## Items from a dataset
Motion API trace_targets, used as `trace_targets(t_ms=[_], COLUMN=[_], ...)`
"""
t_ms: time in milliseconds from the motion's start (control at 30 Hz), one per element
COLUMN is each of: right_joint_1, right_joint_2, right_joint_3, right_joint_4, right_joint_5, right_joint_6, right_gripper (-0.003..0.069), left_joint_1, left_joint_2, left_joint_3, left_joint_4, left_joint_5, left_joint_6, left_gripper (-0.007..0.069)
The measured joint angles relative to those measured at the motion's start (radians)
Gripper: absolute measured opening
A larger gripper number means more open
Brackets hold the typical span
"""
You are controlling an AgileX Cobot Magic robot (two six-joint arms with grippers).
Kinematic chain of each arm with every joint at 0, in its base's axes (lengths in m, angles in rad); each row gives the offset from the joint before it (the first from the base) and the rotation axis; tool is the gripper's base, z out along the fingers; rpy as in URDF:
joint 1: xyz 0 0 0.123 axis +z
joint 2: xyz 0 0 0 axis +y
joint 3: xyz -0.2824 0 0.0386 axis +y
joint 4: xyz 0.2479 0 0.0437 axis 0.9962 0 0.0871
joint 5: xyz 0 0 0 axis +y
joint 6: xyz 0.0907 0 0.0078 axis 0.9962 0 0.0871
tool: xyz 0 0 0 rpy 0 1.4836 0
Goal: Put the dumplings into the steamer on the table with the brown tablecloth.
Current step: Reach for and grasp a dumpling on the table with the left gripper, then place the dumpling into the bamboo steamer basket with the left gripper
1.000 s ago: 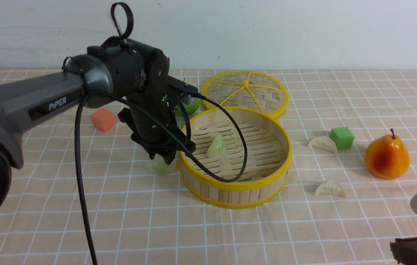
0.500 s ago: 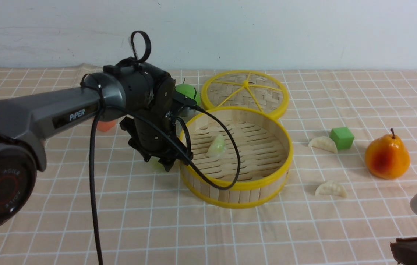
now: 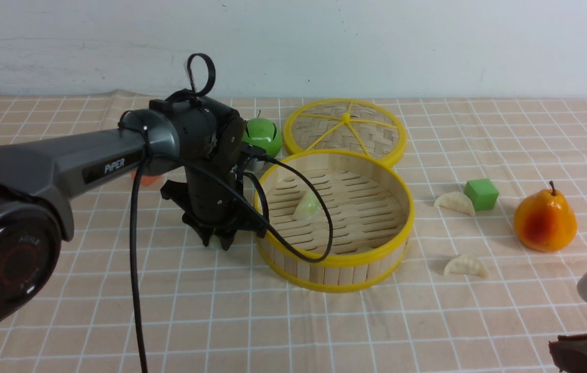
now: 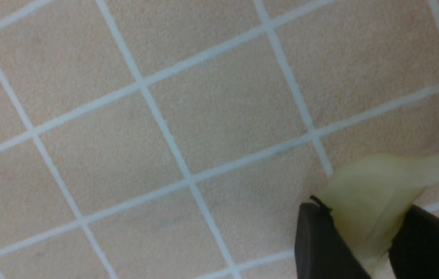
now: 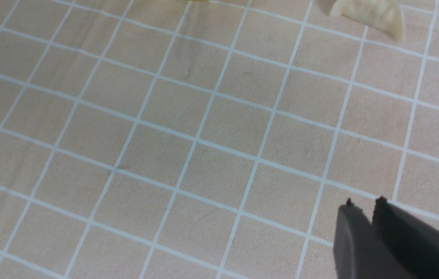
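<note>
On the bench covered in white-gridded tan cloth [image 3: 293,326], the black left gripper [image 4: 362,228] has now closed around a pale green toy dumpling [image 4: 374,190], ready to lift; the right gripper [image 5: 360,205] is nearly shut.

On the grey left robot arm [image 3: 96,160], left of centre in the front view, white letters on a dark patch read "PiPER". Around the dark red-marked disc of its round black joint [image 3: 11,267], at the lower left, "AGILE" appears, repeated.

Grey-and-black left arm [image 3: 101,158] with "PiPER" lettering, loose black cable [image 3: 135,269]
</note>
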Motion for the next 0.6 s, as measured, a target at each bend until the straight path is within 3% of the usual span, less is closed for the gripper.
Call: trace_targets(t_ms=[233,367,433,600], right_joint_1=[0.000,0.000,0.000,0.000], right_joint_2=[0.000,0.000,0.000,0.000], right_joint_3=[0.000,0.000,0.000,0.000], right_joint_4=[0.001,0.001,0.001,0.004], right_joint_5=[0.000,-0.004,-0.009,-0.023], right_joint_6=[0.000,0.000,0.000,0.000], right_gripper=[0.0084,0.0088,0.0089,0.0092], left_joint_1=[0.000,-0.014,-0.050,-0.142], left_joint_2=[-0.127,-0.229,-0.231,-0.174], left_joint_3=[0.004,0.003,0.003,-0.006], left_joint_4=[-0.032,-0.278,-0.336,-0.348], left_joint_5=[0.024,-0.030,-0.075,-0.189], left_joint_6=[0.000,0.019,0.064,0.060], left_gripper=[0.0228,0.0228,0.0228,0.0228])
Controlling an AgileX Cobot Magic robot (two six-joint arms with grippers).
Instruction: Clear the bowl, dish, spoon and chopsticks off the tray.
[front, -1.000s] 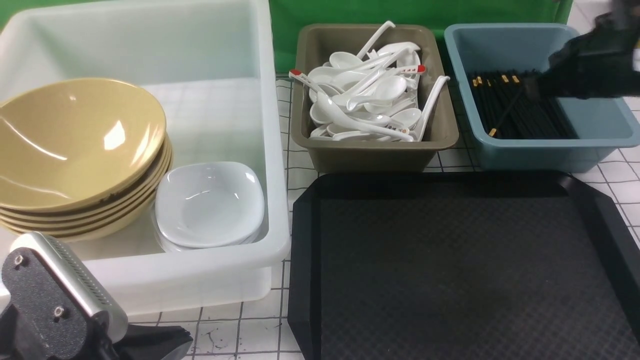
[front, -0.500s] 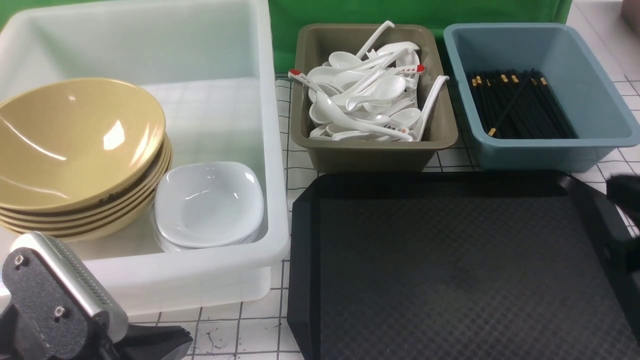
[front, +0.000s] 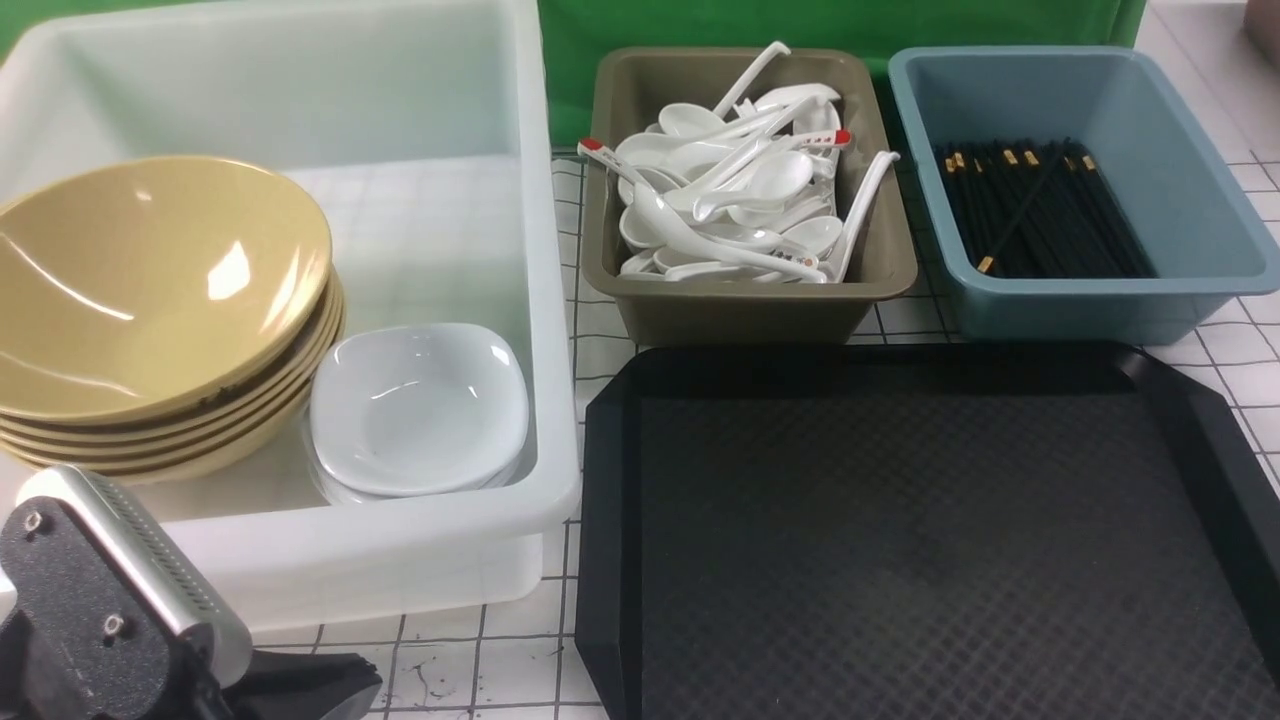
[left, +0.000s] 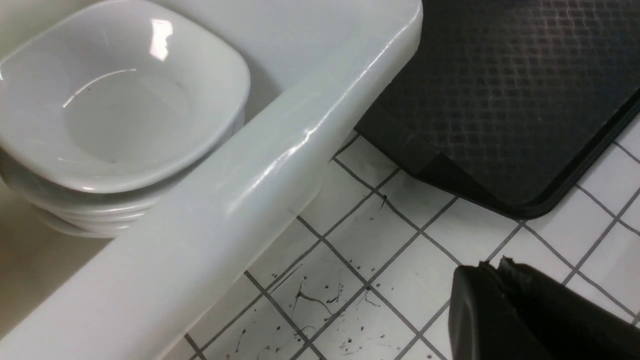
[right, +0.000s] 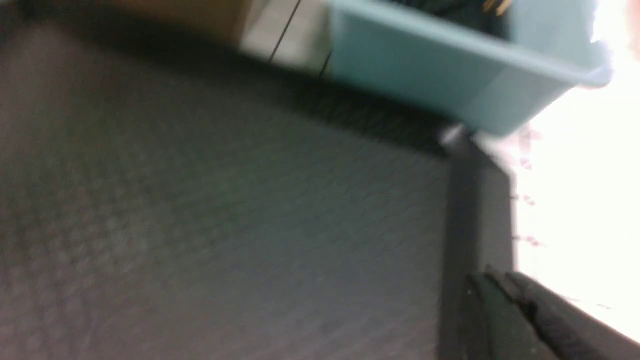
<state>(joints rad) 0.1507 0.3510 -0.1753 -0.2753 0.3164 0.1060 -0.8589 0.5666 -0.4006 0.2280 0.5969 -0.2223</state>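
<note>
The black tray lies bare at the front right; it also shows in the left wrist view and the right wrist view. A tan bowl tops a stack in the white tub. A white dish tops a smaller stack beside it, also in the left wrist view. White spoons fill the olive bin. Black chopsticks lie in the blue bin. My left gripper is shut and empty, low in front of the tub. My right gripper is shut and empty over the tray's right rim, out of the front view.
The tub's front wall stands between my left gripper and the dish stack. The blue bin's corner is beyond my right gripper. A white gridded table carries everything. A green backdrop stands behind the bins.
My right arm has moved from over the blue bin, down past the tray's right edge, and out of the front view. My left arm has barely shifted.
</note>
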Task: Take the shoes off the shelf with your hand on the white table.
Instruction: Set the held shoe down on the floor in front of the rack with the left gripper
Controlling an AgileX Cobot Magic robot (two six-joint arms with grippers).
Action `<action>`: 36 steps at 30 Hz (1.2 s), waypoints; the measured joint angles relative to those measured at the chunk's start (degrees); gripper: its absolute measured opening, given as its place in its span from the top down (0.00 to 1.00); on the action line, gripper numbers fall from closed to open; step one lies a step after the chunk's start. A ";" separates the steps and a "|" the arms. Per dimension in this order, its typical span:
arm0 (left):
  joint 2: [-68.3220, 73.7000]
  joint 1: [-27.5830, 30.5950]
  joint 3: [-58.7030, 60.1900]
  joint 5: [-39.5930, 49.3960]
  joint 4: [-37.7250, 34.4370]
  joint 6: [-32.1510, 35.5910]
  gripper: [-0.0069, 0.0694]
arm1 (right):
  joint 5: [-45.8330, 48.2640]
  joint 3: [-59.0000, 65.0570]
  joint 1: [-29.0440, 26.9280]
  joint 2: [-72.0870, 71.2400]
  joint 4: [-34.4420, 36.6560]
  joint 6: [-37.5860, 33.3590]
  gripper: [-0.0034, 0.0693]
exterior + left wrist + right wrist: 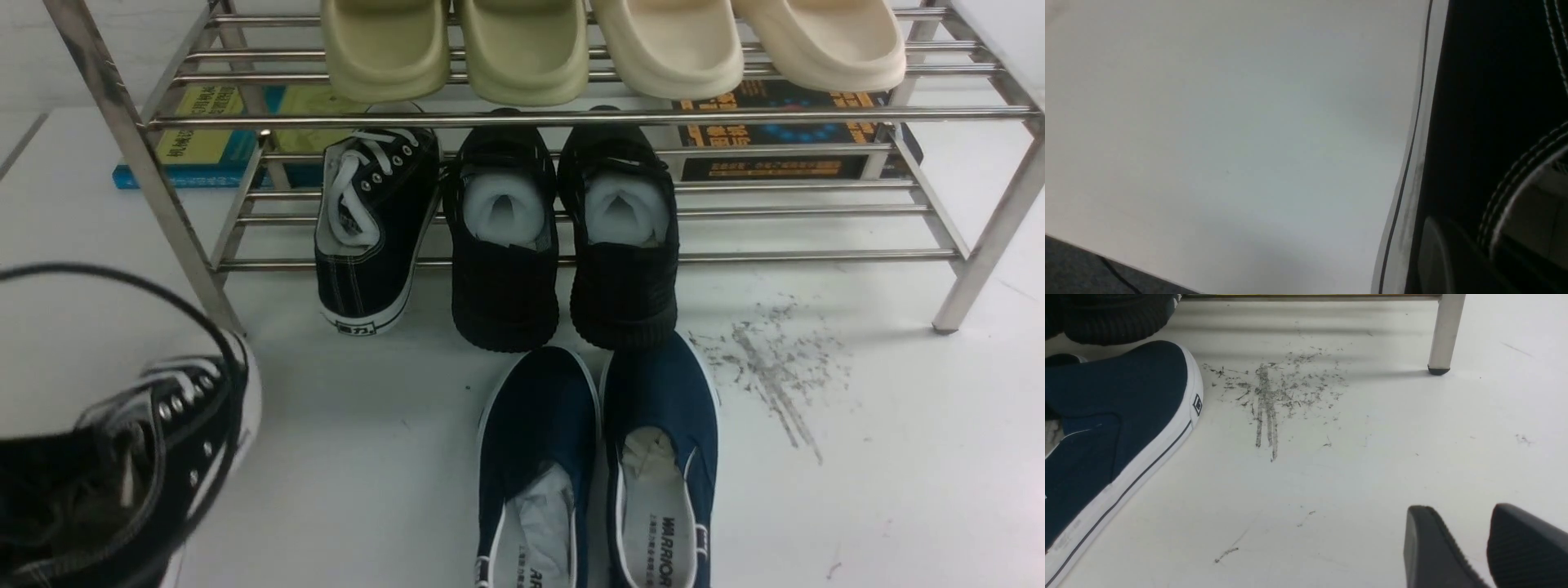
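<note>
One black canvas sneaker (367, 237) with white laces stands on the lower tier of the steel shelf (571, 117), its heel hanging over the front rod. The other sneaker (155, 441) is tilted at the front left, off the shelf, over the white table (898, 490). In the left wrist view its white sole and black canvas (1478, 122) fill one side, and a dark finger (1433, 257) of my left gripper presses against its wall; the other finger is hidden. My right gripper (1457, 510) hovers open and empty over the table, beside the grey scuff marks (1274, 388).
Two black knit shoes (506, 261) (624, 253) sit beside the shelved sneaker. Navy slip-ons (535, 457) (661, 441) lie on the table in front. Pale slides (457, 49) (735, 41) fill the top tier. Books (204, 139) (784, 139) lie behind. A shelf leg (1443, 335) stands near my right gripper.
</note>
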 joint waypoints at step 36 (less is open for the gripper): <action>9.29 0.00 13.17 -23.68 -15.11 11.70 0.89 | 0.00 0.00 0.00 0.00 0.00 0.00 0.63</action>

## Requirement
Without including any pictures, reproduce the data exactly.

## Solution for this task
Motion API trace_targets, used as `trace_targets(t_ms=[_], COLUMN=[_], ...)`
"""
t_ms: time in milliseconds from the motion's start (control at 30 Hz), one per element
COLUMN is each of: right_joint_1, right_joint_2, right_joint_3, right_joint_4, right_joint_5, right_joint_6, right_gripper (-0.003..0.069), left_joint_1, left_joint_2, left_joint_3, left_joint_4, left_joint_5, left_joint_6, left_gripper (-0.007..0.069)
The measured joint angles relative to those measured at the motion's start (radians)
Gripper: absolute measured opening
A larger gripper number means more open
Brackets hold the typical span
"""
You are controlling an AgileX Cobot Magic robot (two six-joint arms with grippers).
Kinematic chain of each arm with every joint at 0, in its base's axes (lengths in m, angles in rad); each row gives the offset from the joint before it (the first from the base) and the rotation axis; tool is the gripper's base, z out along the fingers; rpy as in URDF:
joint 1: xyz 0 0 0.123 axis +z
joint 2: xyz 0 0 0 axis +y
joint 3: xyz -0.2824 0 0.0386 axis +y
joint 4: xyz 0.2479 0 0.0437 axis 0.9962 0 0.0871
joint 5: xyz 0 0 0 axis +y
joint 6: xyz 0.0907 0 0.0078 axis 0.9962 0 0.0871
tool: xyz 0 0 0 rpy 0 1.4836 0
Goal: Put the dumplings into the steamer on the table with the brown tablecloth.
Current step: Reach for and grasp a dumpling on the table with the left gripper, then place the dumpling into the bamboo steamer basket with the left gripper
1.000 s ago: 
0.500 s ago: 
now: 
now: 
now: 
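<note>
On the bench covered in white-gridded tan cloth [image 3: 293,326], the black left gripper [image 4: 362,228] has now closed around a pale green toy dumpling [image 4: 374,190], ready to lift; the right gripper [image 5: 360,205] is nearly shut.

On the grey left robot arm [image 3: 96,160], left of centre in the front view, white letters on a dark patch read "PiPER". Around the dark red-marked disc of its round black joint [image 3: 11,267], at the lower left, "AGILE" appears, repeated.

Grey-and-black left arm [image 3: 101,158] with "PiPER" lettering, loose black cable [image 3: 135,269]
</note>
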Motion for the next 0.6 s, as measured, a target at each bend until the straight path is within 3% of the usual span, less is closed for the gripper.
Call: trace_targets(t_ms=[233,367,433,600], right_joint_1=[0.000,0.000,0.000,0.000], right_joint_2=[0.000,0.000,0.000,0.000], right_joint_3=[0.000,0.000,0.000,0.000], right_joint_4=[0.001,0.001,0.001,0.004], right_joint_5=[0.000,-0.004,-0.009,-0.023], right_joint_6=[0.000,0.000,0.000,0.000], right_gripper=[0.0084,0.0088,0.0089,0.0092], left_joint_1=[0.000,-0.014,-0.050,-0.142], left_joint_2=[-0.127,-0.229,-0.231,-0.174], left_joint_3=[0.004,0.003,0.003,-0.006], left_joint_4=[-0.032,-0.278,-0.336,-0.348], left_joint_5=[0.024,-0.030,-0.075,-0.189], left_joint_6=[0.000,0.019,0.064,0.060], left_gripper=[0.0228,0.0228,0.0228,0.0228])
Controlling an AgileX Cobot Magic robot (two six-joint arms with grippers).
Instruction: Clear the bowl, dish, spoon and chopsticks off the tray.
[front, -1.000s] 
[front, -0.500s] 
[front, +0.000s] 
[left, +0.000s] 
[right, +0.000s] 
<state>(joints rad) 0.1507 0.3510 -0.1753 -0.2753 0.3164 0.1060 -0.8589 0.5666 -0.4006 0.2280 0.5969 -0.2223</state>
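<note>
The black tray lies bare at the front right; it also shows in the left wrist view and the right wrist view. A tan bowl tops a stack in the white tub. A white dish tops a smaller stack beside it, also in the left wrist view. White spoons fill the olive bin. Black chopsticks lie in the blue bin. My left gripper is shut and empty, low in front of the tub. My right gripper is shut and empty over the tray's right rim, out of the front view.
The tub's front wall stands between my left gripper and the dish stack. The blue bin's corner is beyond my right gripper. A white gridded table carries everything. A green backdrop stands behind the bins.
My right arm has moved from over the blue bin, down past the tray's right edge, and out of the front view. My left arm has barely shifted.
</note>
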Task: Take the shoes off the shelf with your hand on the white table.
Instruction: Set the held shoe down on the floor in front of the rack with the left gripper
Controlling an AgileX Cobot Magic robot (two six-joint arms with grippers).
Action `<action>`: 36 steps at 30 Hz (1.2 s), waypoints; the measured joint angles relative to those measured at the chunk's start (degrees); gripper: its absolute measured opening, given as its place in its span from the top down (0.00 to 1.00); on the action line, gripper numbers fall from closed to open; step one lies a step after the chunk's start. A ";" separates the steps and a "|" the arms. Per dimension in this order, its typical span:
arm0 (left):
  joint 2: [-68.3220, 73.7000]
  joint 1: [-27.5830, 30.5950]
  joint 3: [-58.7030, 60.1900]
  joint 5: [-39.5930, 49.3960]
  joint 4: [-37.7250, 34.4370]
  joint 6: [-32.1510, 35.5910]
  gripper: [-0.0069, 0.0694]
arm1 (right):
  joint 5: [-45.8330, 48.2640]
  joint 3: [-59.0000, 65.0570]
  joint 1: [-29.0440, 26.9280]
  joint 2: [-72.0870, 71.2400]
  joint 4: [-34.4420, 36.6560]
  joint 6: [-37.5860, 33.3590]
  gripper: [-0.0034, 0.0693]
exterior + left wrist + right wrist: 
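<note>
One black canvas sneaker (367, 237) with white laces stands on the lower tier of the steel shelf (571, 117), its heel hanging over the front rod. The other sneaker (155, 441) is tilted at the front left, off the shelf, over the white table (898, 490). In the left wrist view its white sole and black canvas (1478, 122) fill one side, and a dark finger (1433, 257) of my left gripper presses against its wall; the other finger is hidden. My right gripper (1457, 510) hovers open and empty over the table, beside the grey scuff marks (1274, 388).
Two black knit shoes (506, 261) (624, 253) sit beside the shelved sneaker. Navy slip-ons (535, 457) (661, 441) lie on the table in front. Pale slides (457, 49) (735, 41) fill the top tier. Books (204, 139) (784, 139) lie behind. A shelf leg (1443, 335) stands near my right gripper.
</note>
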 joint waypoints at step 36 (less is open for the gripper): <action>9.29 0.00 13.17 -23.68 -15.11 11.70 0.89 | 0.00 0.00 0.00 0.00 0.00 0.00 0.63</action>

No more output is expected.